Drop all images. Then write out each line below exactly as given.

★ ★ ★ ★

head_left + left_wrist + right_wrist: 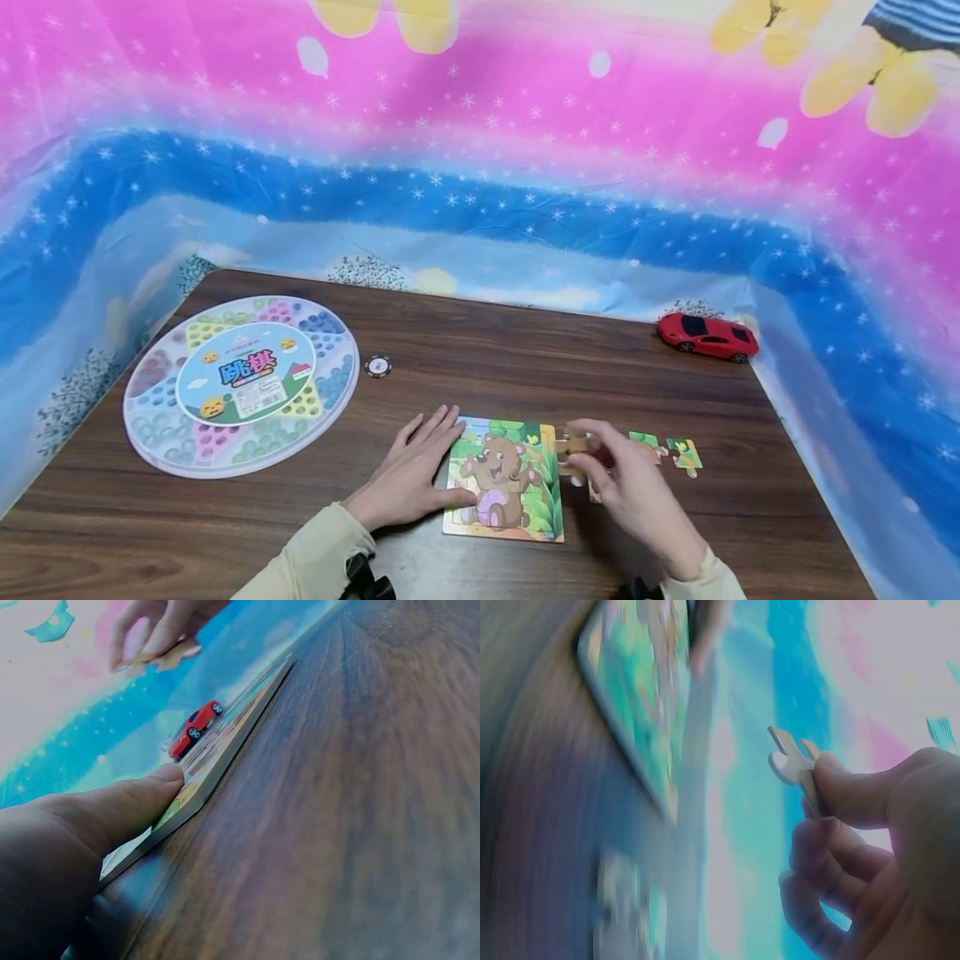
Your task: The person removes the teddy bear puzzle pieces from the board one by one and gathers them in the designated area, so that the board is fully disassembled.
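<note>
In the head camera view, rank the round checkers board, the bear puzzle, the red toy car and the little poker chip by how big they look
1. round checkers board
2. bear puzzle
3. red toy car, though it sits farthest back
4. poker chip

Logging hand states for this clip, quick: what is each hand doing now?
Left hand: open, fingers flat, steadying the square bear-picture puzzle board.
Right hand: closed, pinching a small tan cardboard puzzle piece.

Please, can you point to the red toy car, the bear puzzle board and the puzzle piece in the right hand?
red toy car (707, 336), head view, roof.
bear puzzle board (498, 479), head view, bear picture.
puzzle piece (793, 761), right wrist view, bare tab.
</note>
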`<state>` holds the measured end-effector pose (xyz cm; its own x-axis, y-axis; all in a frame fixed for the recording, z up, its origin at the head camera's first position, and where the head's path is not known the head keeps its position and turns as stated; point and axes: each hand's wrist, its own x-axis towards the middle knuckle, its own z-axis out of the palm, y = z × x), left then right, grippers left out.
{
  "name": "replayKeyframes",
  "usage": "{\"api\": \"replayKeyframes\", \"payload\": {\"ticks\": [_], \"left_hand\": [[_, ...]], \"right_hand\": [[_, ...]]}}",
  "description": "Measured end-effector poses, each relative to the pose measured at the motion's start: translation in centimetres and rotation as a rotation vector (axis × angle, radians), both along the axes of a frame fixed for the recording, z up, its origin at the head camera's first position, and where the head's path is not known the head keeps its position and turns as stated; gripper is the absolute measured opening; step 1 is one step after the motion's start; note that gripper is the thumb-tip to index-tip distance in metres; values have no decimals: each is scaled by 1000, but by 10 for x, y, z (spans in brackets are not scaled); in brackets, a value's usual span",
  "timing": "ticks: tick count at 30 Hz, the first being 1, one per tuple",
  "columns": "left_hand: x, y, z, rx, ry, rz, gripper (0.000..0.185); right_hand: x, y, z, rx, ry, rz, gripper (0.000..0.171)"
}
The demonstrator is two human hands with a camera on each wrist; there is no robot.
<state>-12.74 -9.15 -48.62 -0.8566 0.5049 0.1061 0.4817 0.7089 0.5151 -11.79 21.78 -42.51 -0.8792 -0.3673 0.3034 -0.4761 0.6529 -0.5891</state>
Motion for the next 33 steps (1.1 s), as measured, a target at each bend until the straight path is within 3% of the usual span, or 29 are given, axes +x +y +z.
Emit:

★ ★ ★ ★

• Exercise output:
head_left + left_wrist + right_wrist: 
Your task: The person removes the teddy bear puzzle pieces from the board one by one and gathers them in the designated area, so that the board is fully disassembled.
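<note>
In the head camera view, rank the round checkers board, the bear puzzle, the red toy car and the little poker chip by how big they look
1. round checkers board
2. bear puzzle
3. red toy car, though it sits farthest back
4. poker chip

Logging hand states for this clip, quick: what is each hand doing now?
Left hand: open, fingers flat, steadying the square bear-picture puzzle board.
Right hand: closed, pinching a small tan cardboard puzzle piece.

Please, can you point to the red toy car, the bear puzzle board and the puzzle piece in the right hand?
red toy car (707, 336), head view, roof.
bear puzzle board (498, 479), head view, bear picture.
puzzle piece (793, 761), right wrist view, bare tab.
</note>
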`<state>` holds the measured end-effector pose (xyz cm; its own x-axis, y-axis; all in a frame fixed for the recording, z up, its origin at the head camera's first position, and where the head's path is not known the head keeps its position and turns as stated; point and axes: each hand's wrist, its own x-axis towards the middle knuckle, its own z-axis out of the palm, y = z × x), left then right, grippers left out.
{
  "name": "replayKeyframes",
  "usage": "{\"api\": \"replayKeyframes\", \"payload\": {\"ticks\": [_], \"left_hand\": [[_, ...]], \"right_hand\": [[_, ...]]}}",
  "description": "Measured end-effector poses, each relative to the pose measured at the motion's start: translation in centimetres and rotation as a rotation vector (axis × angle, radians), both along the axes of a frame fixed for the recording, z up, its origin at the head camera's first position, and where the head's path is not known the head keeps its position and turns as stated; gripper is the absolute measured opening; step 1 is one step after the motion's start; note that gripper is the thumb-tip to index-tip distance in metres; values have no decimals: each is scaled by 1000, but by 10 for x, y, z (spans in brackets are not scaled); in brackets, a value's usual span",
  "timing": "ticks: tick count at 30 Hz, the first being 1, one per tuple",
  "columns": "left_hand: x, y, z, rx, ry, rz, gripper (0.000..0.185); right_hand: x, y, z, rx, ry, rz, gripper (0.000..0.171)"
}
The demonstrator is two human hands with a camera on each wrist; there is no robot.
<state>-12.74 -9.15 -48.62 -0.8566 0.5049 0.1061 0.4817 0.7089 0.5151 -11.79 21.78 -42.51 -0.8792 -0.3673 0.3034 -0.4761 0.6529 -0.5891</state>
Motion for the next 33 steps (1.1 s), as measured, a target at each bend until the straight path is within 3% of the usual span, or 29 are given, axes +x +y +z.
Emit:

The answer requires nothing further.